* Required work *
The required output is the stretch from the line containing "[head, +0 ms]" through the line containing "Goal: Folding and" in the records below, unaltered and with no pictures.

* Given entries *
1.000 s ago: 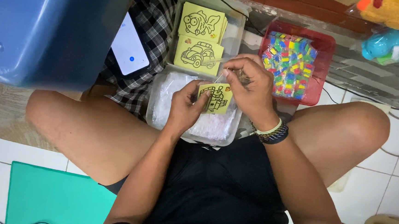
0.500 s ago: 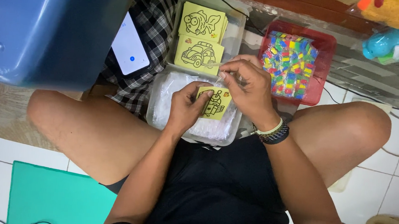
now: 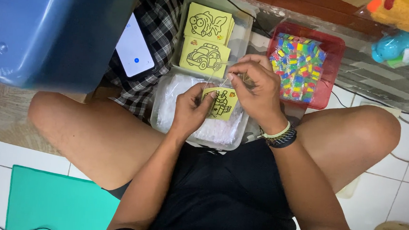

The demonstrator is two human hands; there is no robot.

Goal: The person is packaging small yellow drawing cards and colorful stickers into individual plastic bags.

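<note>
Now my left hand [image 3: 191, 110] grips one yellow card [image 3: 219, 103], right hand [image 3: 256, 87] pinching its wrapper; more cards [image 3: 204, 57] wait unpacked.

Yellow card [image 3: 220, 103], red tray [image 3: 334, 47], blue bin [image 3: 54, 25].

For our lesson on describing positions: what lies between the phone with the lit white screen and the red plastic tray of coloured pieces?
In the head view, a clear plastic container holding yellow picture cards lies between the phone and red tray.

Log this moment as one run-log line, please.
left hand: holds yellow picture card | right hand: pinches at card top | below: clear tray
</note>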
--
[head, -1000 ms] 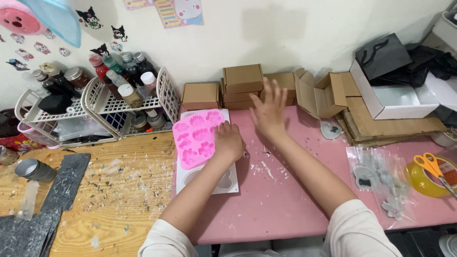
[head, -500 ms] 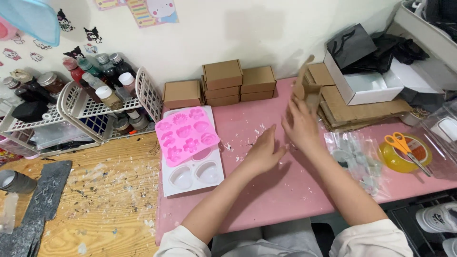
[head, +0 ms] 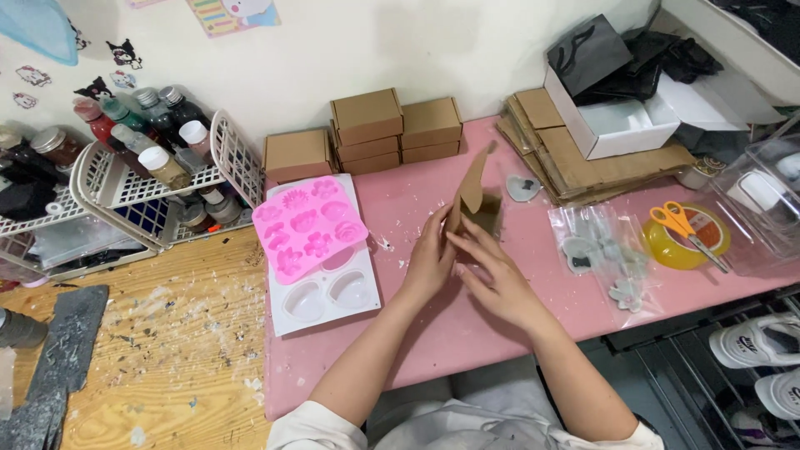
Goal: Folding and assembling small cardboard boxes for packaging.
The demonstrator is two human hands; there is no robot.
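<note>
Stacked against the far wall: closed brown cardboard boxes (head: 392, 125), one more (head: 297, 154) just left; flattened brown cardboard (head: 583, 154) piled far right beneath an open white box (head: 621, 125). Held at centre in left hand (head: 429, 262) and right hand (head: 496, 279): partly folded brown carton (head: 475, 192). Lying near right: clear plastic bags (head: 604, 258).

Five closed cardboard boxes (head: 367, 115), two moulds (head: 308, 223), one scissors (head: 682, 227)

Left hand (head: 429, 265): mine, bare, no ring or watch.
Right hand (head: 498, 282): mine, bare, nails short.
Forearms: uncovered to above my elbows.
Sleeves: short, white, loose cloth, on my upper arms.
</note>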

* Written reply *
[head, +0 ms] 
Goal: Folding and assembling small cardboard boxes for packaging.

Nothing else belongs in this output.